This narrative has it precisely backwards. AI has not eliminated the need for clear specifications. It has made specifications the single most important input in the development process.

A human developer given vague requirements will do one of three things: ask clarifying questions, make reasonable assumptions based on experience, or build the wrong thing and explain why the requirements were insufficient. All three outcomes involve a feedback loop. The human recognises ambiguity and responds to it.

An AI given vague requirements builds something. It builds it fast. It builds it confidently. It does not recognise the ambiguity because it has no mechanism for distinguishing between a well-specified task and a poorly-specified one. It fills the gaps the same way it fills every gap: with the most plausible continuation. The output looks professional. It passes a cursory review. It ships. And the gap between what was specified and what was needed reveals itself in production, where the cost is measured in outages, not in iterations.

The organisations blaming AI for production failures are, in many cases, blaming the wrong layer. The AI did what it was told. The problem is that what it was told was incomplete, ambiguous, and disconnected from the architectural context that would have made a good outcome possible.

Documentation is not bureaucracy. It is the input layer. And for AI, the quality of the input determines the quality of the output with far less tolerance for ambiguity than a human developer would require. The spec, the architecture decision record, the acceptance criteria: these are not overhead. They are the mechanism by which AI produces reliable work instead of confident fiction.

The Proof of Concept as Documentation

Here is the practical insight that separates this from every other “AI needs better specs” argument.

The documentation does not have to be traditional. It does not have to be a Word document, a Jira ticket, or an architecture diagram. It can be code.

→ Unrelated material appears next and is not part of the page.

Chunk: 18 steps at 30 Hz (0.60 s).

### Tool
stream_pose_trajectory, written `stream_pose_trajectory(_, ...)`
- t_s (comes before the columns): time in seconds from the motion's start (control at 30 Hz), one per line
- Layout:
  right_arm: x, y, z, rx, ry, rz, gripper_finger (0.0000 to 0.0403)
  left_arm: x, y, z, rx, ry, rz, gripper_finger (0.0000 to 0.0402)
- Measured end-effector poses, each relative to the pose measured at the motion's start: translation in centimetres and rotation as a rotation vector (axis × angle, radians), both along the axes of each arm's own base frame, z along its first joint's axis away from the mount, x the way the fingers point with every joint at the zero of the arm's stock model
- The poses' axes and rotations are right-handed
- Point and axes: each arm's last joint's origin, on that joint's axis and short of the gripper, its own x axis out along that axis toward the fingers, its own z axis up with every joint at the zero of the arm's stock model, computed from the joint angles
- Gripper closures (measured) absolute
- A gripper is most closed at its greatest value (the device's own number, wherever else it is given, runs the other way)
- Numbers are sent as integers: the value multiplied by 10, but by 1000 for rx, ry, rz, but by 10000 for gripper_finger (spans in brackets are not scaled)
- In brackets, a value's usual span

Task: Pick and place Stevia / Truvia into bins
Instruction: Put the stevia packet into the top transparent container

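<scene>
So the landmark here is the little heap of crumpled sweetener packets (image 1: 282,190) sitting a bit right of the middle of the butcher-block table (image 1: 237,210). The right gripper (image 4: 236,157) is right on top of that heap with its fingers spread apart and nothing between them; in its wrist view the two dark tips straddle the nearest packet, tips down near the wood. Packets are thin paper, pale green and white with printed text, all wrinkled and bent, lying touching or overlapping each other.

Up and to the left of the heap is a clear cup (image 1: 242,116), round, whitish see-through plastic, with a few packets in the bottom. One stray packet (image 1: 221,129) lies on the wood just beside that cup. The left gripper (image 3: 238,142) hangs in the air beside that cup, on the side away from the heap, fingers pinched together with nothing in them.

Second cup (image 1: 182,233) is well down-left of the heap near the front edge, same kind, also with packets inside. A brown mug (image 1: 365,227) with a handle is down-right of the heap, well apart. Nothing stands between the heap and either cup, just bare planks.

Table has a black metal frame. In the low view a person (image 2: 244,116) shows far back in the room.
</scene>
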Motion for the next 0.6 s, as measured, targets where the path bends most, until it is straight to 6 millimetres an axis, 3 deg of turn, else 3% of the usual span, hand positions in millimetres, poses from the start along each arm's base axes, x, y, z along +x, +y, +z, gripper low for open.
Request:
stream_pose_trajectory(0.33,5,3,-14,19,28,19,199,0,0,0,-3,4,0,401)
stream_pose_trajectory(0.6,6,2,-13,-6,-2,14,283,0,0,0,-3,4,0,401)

A single-file proof of concept (a server.js or an index.py that demonstrates the hardest integration points, handles the most complex edge cases, and proves the core architecture works) is both a specification and a test. It is unambiguous because it runs. It fits in a context window because it is one file. It tells the AI exactly how the system should behave: not in natural language that can be interpreted six different ways, but in executable logic that either works or does not.

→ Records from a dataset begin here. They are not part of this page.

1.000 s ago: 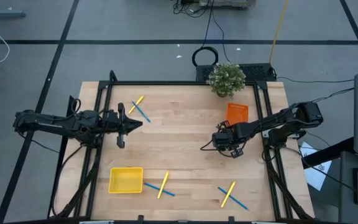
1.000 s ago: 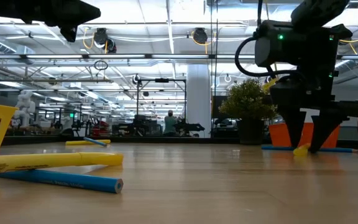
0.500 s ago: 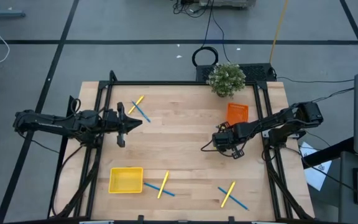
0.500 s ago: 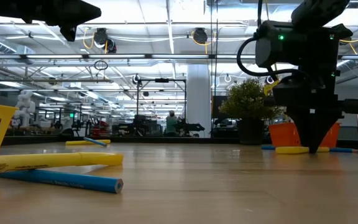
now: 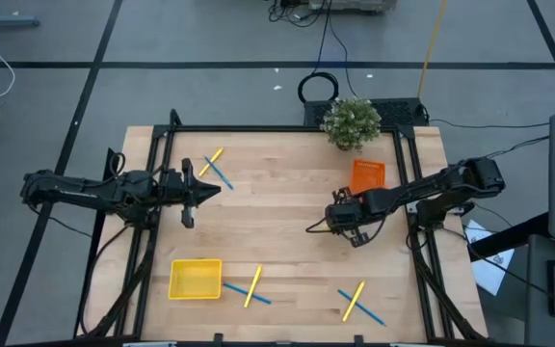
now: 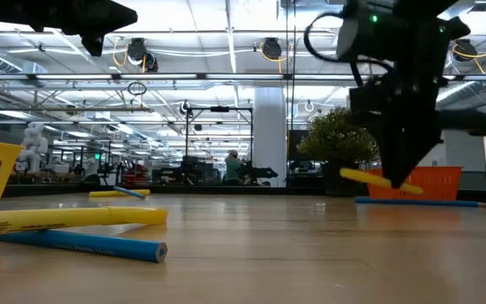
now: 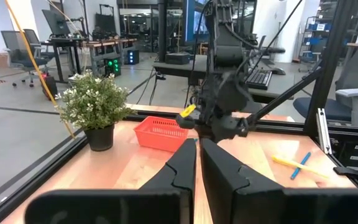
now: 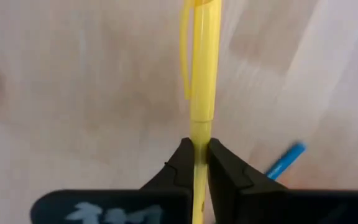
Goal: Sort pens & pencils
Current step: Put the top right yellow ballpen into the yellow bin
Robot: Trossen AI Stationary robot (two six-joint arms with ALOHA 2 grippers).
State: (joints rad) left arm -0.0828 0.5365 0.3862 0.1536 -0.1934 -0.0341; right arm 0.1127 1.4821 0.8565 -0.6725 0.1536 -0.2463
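Note:
My right gripper [image 5: 351,231] hangs over the table's right half, shut on a yellow pen [image 6: 366,178] that is clear of the wood. A blue stick [image 6: 420,202] lies on the table under it, in front of the orange tray [image 5: 367,174]. Other yellow-and-blue pairs lie flat and crossed at the far left [image 5: 213,167], near the yellow tray [image 5: 253,286] and at the near right [image 5: 357,301]. My left gripper [image 5: 189,200] hovers shut over the table's left half, touching nothing. My right gripper pinches the yellow pen's barrel [image 8: 199,134] between its two fingers [image 8: 180,163], some way back from the clip end [image 8: 186,56]. The fingers point down from above and lie across the pen. The pen is lifted clear and slightly tilted.
A potted plant [image 5: 351,122] stands at the far edge, behind the orange tray. The yellow tray [image 5: 195,279] sits at the near left. Black frame rails [image 5: 414,193] run along the table's sides.
My right gripper has shut on the yellow pen that lay between its open fingers, then risen with it. The pen has gone from lying on the table to hanging clear, slightly tilted. The blue stick has stayed where it lay.

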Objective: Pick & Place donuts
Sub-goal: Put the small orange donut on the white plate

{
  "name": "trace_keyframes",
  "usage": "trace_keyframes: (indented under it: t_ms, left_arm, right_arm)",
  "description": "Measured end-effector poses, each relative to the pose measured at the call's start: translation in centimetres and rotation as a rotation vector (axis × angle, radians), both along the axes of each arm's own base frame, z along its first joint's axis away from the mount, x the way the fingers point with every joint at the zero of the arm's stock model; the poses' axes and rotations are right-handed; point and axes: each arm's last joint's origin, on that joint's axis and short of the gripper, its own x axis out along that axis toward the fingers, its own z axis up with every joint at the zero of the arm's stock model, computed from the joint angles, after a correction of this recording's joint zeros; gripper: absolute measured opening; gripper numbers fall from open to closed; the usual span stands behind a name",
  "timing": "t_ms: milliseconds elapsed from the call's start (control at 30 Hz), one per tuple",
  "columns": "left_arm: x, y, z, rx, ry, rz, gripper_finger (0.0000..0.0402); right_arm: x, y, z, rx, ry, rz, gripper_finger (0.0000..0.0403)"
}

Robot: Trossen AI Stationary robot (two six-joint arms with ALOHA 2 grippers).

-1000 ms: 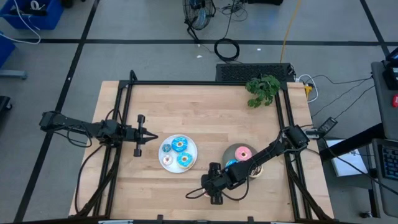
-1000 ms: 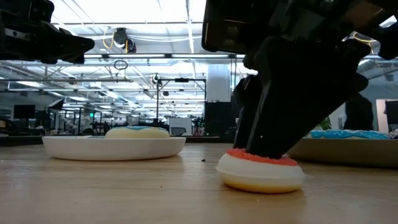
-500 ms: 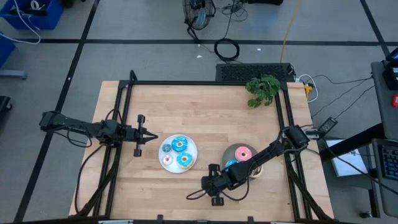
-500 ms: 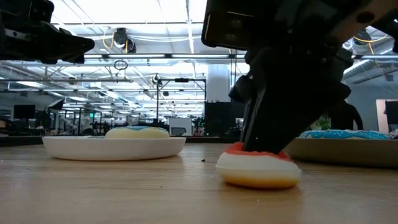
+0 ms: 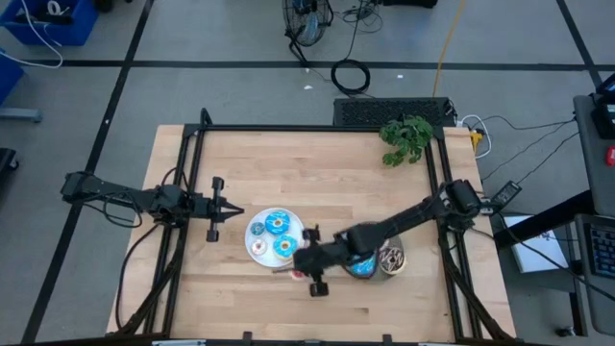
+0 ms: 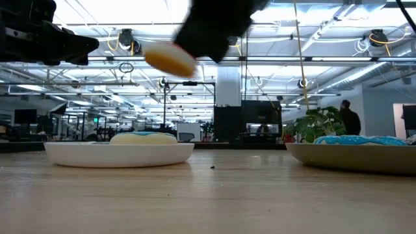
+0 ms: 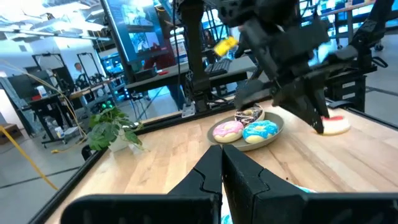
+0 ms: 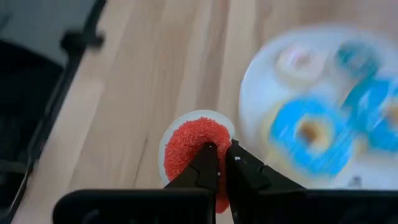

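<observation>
Right gripper: fingers clamped on the red-iced donut, raised above the surface beside the white plate of blue-iced donuts. Grey plate and potted plant lie clear. Left gripper: fingers closed, empty. No legible writing.

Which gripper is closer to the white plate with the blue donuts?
The right gripper, shut on a red-topped donut, hangs at the white plate's edge. The left gripper waits just beside it, apart.

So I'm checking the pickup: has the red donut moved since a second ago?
Yes. The red donut, held in the right end effector, left the table and travelled toward the white plate.
</observation>
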Motion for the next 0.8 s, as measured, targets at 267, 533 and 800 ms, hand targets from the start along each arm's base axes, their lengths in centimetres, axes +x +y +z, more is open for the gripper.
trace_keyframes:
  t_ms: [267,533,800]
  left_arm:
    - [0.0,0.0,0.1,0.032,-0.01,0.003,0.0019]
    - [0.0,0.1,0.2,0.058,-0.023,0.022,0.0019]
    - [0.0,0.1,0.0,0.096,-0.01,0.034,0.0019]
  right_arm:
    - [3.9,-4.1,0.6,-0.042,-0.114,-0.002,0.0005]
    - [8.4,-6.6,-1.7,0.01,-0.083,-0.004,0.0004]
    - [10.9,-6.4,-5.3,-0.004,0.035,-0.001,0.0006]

Build the hard parts first. Prove the most complex integration in a single file. Get it working. Then hand that file to an AI and say “extend this.” The AI now has a concrete reference implementation that answers every architectural question it would otherwise have to guess at. What format does the API return? Look at the code. How should errors be handled? Look at the code. What is the relationship between this service and that one? It is demonstrated, not described.

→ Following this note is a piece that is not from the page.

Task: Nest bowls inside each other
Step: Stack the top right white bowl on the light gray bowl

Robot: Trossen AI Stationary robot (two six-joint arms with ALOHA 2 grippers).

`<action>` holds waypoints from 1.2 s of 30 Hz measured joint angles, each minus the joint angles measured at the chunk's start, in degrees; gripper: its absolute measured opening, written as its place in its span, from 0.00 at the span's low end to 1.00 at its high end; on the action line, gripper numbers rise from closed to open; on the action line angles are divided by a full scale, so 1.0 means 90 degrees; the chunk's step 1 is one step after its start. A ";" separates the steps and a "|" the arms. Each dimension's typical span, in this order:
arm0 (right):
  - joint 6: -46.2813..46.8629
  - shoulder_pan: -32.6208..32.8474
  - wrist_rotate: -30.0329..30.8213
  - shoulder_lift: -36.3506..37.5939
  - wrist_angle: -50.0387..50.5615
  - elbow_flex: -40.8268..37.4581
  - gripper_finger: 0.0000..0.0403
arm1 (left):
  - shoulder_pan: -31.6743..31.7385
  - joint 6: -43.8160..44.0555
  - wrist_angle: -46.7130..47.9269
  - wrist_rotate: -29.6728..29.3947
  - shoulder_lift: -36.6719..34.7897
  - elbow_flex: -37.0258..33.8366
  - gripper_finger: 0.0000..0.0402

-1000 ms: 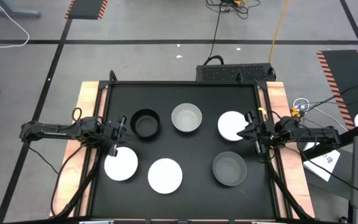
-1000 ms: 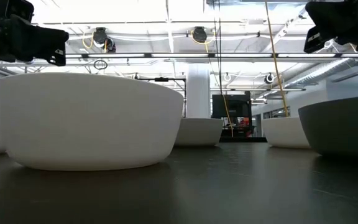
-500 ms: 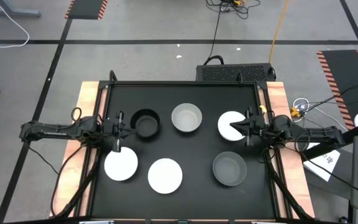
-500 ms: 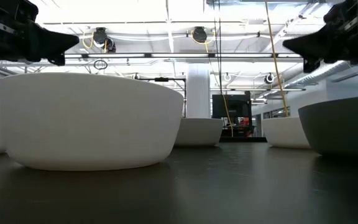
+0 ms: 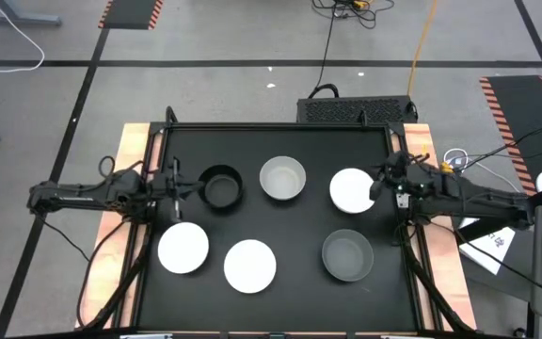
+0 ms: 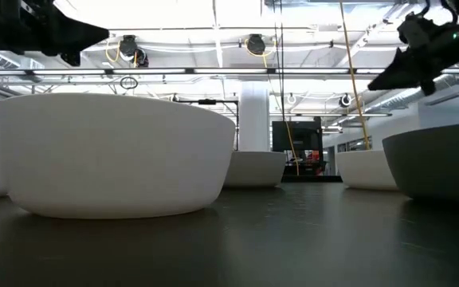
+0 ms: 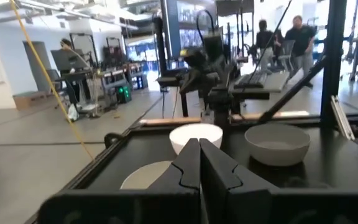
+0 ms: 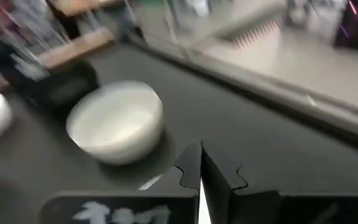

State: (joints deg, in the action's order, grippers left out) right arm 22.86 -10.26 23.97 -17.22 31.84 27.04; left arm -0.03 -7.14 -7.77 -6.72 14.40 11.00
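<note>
**Six bowls wait, and no bowl is picked up yet**

We are at the very start. No bowl sits inside another. All six bowls stand apart on the black bench (image 5: 280, 231). In the back row we see the black bowl (image 5: 220, 186), the light grey bowl (image 5: 282, 178) and a white bowl (image 5: 351, 190). In the front row we see a second white bowl (image 5: 183, 250), a third white bowl (image 5: 249, 266) and the dark grey bowl (image 5: 347, 255).

Our left gripper (image 5: 184, 187) hangs just beside the black bowl, on its outer side. In the left wrist view its jaws are pressed together and hold nothing. Our right gripper (image 5: 382, 181) is at the outer edge of the back white bowl. In the right wrist view its jaws are pressed together too, and empty.

We think the next move is a first grab. The jaws must spread, go down over a bowl's rim, pinch it and lift. Then we carry that bowl over a neighbour and set it inside.

Half a second ago the right gripper reached over that white bowl. Now it has pulled back to the rim and turned. The left gripper has slid a little toward the back. The bowls have not moved.
</note>
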 joint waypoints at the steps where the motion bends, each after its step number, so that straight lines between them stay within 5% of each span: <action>1: 0.0114 -0.0060 0.0000 -0.0178 0.0427 0.0219 0.00 | 0.0000 -0.0001 -0.0002 0.0004 0.0026 0.0002 0.00; 8: 0.0749 -0.0421 -0.0581 -0.1318 0.1095 0.1050 0.00 | 0.0000 -0.0007 0.0040 0.0040 0.0038 0.0003 0.00; 20: 0.0978 -0.1687 -0.1892 -0.3280 0.1376 0.1121 0.04 | 0.0000 -0.0070 0.0241 0.0254 0.0038 0.0003 0.01; 36: 0.0007 -0.2592 -0.2245 -0.3877 0.1552 0.1121 0.04 | 0.0000 0.0013 0.0578 0.0578 0.0038 0.0003 0.01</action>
State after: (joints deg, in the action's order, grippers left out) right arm 22.93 -33.59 3.77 -52.12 45.81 37.12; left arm -0.03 -7.02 -2.57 -1.52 14.74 11.03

This inverts the traditional development workflow. Instead of writing documentation that describes what the system should do and then building it, you build the minimum viable proof that demonstrates what the system does, and that proof becomes the documentation. The AI does not need to interpret a specification. It needs to extend a working system. And extending working code is something AI is genuinely good at; far better than interpreting ambiguous requirements and building from scratch.

The proof of concept also solves the modularity problem. If the proof is small enough to fit in a context window, every module the AI builds from that proof is also small enough. The constraint propagates. The architecture is legible by construction, not by discipline.

This is why every engagement we run starts with a working proof of concept, not a proposal deck. The POC proves the architecture before the investment scales. It becomes the reference implementation that AI and your team can extend with confidence.

The Bottom Line

Amazon’s mandatory meeting is not an AI tools story. It is an architecture story.

The codebases AI is being pointed at were never designed to be understood by anything other than the humans who built them. They carry implicit knowledge that no context window can reconstruct. They have dependencies that are known through experience, not documentation. They are comprehensible to a senior developer who has worked on them for years and opaque to everything else, including AI that can process a million tokens but cannot ask “why?”

The response to this (mandatory senior review of AI-assisted changes) is a necessary guardrail. But it is a guardrail that treats the symptom. The structural answer is to build systems that AI can actually understand. Modular. Documented. Small enough to fit in a context window with room to spare. Connected through explicit interfaces, not implicit knowledge. Proven through working code, not described in documents that diverge from reality the day they are written.

This is not a concession to AI’s limitations. It is good architecture. It always was. Modularity, separation of concerns, explicit interfaces, documentation that lives alongside the code: these have been best practice for decades. What AI does is enforce the standard. The codebases that ignored these principles and got away with it because talented humans compensated for the mess can no longer get away with it. The AI does not compensate. It extrapolates. And when it extrapolates from a mess, the result is a faster, more confident mess with a longer recovery time.

The organisations that will deploy AI coding tools successfully are not the ones with the most sophisticated prompting. They are the ones that recognised, before the outage, that architecture is the input layer and that building for AI means building for clarity.

Perth AI Consulting builds AI systems for organisations where reliability is not optional: architectured for the way AI actually works, not the way marketing describes it. Start with a conversation.

Supervised Autonomy: The Middle Path for AI Architecture

Two architecture stories dominate the conversation about AI inside operating businesses, and they're both incomplete for most operators. The middle path is the one most regulated and quality-sensitive operators actually need.

Evaluation 5 min read

The State of Applied AI in Mid-2026

We published a literature review on applied AI in mid-2026, surveying ten capability categories, three independent fact-check passes, written for operational leaders and regulated professionals. Here is what it covers and how to use it.

Technical 9 min read

How to Design a PHI Redaction System for Clinical AI

A clinical AI tool that sends patient names to an external API is a regulatory problem looking for an incident. PHI redaction is not a feature you add to a clinical AI product — it is part of the architecture. This is what the literature says it should look like, and how we built it for ClientJourney.

Building 9 min read

How We Built On-Device De-Identification So AI Never Sees Real Names

Most AI privacy is a policy. Ours is architecture. We run a named entity recognition model inside the browser to strip identifying information before it ever leaves the device. Here is how it works, what we tested, and where it applies.

Technical 7 min read

Your Agency's Clients Are About to Ask Why This Costs So Much

A solo consultant just built in two weeks what your agency quoted eight for. The client doesn't understand AI yet; but they will. The agencies that survive aren't the ones that cut costs. They're the ones that change what they sell.

Adoption 6 min read

What Do You Love Doing? What Do You Hate Doing?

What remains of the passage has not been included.